Por monica.lima

São Paulo - A regulação criada pela BM&FBovespa para as companhias que pretendem fazer oferta inicial de ações (IPO) com esforços restritos, sem registro prévio na Comissão de Valores Mobiliários (CVM), está sendo considerada rigorosa e com obrigações mais difíceis de serem atingidas pelas empresas que quiserem acessar o mercado de capitais.

A regra da autarquia exige que a empresa fique no mínimo 18 meses no segmento de acesso da Bolsa — Bovespa Mais — para depois migrar para o Novo Mercado, mas na quinta-feira passada a Bolsa informou em ofício circular que, para fazer a migração, a empresa terá que cumprir três requisitos: ter 25% do capital social negociado no mercado (free float), este valor deve ser igual ou maior que R$ 500 milhões e ter dispersão acionária em distribuição pública. Mas é este último item está gerando polêmica.
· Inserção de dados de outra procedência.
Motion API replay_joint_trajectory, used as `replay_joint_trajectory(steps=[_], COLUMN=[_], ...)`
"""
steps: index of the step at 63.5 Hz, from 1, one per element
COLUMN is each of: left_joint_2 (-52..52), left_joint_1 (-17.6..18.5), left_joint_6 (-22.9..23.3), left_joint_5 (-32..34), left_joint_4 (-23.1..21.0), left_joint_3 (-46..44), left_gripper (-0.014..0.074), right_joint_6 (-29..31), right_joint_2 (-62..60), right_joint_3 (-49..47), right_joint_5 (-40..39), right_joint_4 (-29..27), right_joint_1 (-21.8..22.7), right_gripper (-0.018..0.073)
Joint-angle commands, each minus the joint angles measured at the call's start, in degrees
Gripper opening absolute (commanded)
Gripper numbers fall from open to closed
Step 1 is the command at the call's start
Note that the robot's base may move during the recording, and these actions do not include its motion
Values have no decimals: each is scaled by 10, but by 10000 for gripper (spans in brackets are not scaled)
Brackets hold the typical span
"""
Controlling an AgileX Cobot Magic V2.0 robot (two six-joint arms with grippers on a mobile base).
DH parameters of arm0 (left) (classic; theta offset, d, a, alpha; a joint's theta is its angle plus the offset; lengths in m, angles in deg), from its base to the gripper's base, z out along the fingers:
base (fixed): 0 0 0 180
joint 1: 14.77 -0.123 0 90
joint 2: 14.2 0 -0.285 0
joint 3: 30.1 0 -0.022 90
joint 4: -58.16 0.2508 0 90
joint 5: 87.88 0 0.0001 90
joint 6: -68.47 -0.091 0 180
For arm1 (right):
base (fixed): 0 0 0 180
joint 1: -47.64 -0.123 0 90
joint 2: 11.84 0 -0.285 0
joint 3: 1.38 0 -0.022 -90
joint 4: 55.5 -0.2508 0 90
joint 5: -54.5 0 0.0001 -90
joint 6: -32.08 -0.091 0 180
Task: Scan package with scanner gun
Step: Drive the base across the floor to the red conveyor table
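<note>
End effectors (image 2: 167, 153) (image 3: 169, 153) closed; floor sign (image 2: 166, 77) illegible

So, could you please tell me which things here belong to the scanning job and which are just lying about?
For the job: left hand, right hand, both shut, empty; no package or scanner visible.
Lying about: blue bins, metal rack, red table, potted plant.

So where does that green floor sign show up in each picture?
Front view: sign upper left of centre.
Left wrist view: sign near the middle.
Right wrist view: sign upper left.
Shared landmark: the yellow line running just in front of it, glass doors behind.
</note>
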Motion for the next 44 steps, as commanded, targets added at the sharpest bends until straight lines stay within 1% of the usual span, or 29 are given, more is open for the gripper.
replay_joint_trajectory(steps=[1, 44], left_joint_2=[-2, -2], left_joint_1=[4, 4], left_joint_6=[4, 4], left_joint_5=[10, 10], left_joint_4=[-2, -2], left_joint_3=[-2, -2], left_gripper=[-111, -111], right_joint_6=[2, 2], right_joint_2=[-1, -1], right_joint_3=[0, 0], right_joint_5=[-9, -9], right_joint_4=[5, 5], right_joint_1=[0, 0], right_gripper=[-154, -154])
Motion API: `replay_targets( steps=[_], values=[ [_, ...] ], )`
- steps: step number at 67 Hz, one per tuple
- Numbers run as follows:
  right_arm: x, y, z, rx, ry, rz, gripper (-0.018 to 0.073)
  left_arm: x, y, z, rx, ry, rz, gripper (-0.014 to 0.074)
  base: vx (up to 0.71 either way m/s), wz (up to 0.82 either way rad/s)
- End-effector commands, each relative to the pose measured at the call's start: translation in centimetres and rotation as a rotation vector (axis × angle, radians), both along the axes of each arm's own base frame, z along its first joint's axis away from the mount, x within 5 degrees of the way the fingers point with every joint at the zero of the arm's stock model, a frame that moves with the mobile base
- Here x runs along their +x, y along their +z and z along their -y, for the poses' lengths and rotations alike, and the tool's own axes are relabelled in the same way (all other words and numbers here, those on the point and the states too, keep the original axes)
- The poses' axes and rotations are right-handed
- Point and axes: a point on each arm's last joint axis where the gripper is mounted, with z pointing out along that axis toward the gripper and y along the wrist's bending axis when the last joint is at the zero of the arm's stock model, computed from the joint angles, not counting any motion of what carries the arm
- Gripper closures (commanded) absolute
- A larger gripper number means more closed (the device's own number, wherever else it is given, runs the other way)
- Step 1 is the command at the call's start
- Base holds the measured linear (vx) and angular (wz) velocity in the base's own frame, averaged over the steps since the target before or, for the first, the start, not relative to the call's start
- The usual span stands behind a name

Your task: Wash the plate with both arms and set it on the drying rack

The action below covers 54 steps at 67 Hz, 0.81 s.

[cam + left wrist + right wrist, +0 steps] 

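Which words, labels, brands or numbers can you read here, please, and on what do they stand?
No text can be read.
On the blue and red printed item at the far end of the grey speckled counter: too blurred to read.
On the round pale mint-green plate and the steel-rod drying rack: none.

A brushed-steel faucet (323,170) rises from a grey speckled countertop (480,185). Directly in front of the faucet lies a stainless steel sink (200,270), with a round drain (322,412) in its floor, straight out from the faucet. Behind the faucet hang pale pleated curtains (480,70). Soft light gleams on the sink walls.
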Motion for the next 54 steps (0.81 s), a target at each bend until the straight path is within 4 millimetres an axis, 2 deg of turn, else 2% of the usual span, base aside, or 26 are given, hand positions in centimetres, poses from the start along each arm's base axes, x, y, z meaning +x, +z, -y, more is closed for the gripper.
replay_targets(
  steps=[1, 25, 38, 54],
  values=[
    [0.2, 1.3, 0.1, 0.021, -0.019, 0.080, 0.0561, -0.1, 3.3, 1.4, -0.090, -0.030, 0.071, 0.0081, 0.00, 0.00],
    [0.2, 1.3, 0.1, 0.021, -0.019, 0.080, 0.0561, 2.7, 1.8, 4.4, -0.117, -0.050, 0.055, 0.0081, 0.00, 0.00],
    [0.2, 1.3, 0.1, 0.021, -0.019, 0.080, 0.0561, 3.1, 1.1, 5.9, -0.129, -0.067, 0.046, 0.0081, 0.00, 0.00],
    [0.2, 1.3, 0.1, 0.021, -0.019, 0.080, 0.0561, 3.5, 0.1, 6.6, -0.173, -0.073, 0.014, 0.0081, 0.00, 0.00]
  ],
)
A regra da Bolsa determina que a companhia tem que realizar uma nova oferta, com registro na CVM, oferecendo a fatia mínima de 10% ao varejo. Caso não consiga, outra opção é provar que 2% do capital estão com pessoas físicas ou clubes de investimentos. Outra alternativa é ter um giro médio diário de negociação de R$ 4 milhões.

Para a sócia da área de mercado de capitais do escritório de advocacia Bocater, Camargo, Costa e Silva, Nair Saldanha Janson, não é o momento de a Bolsa apertar as regras. “As regras de dispersão de ações que já existem são mais brandas, são esforços. Como está sendo determinado pela Bolsa agora, passa a ser regra efetiva de entrega. É mais difícil atingir porque não depende só da companhia, depende muito mais do mercado. Ela esta apertando as regras num momento inadequado”, avalia.

Ela lembra que o Bovespa Mais é um segmento pouco considerado pelos investidores e, portanto, tem pouca liquidez. “Hoje esse segmento não é considerado pelo investidor estrangeiro. Quando você apresenta uma empresa lá fora, o investidor quer saber se a companhia está no Novo Mercado, no nível 1 ou 2. O Bovespa Mais não pegou”, diz.

O diretor de regulamentação da BM&FBovespa, Carlos Alberto Rebello, discorda da executiva e acredita que quando a empresa resolver passar para o segundo degrau ela estará melhor precificada, o público terá mais informações sobre a companhia e os riscos estarão diluídos. “Ganha a companhia que vai captar o que interessa a ela, ganha o mercado, ganha o público que vai poder avaliar a empresa”, diz.

Para o presidente da Abrasca, Antonio Castro, a preocupação da Bolsa foi a de manter a compatibilidade com o que já existe no mercado. “A Bolsa teve que fazer as regras para dar condições similares para as empresa que vão entrar e para as que estão no Novo Mercado”, diz.

Para o CEO da Eduinvest, Marco Gregori, que apresentou sua empresa para potenciais investidores em evento na Bolsa na semana passada, o Bovespa Mais vai permitir que as empresas sejam conhecidas, o que pode contribuir para aumentar a liquidez do papel.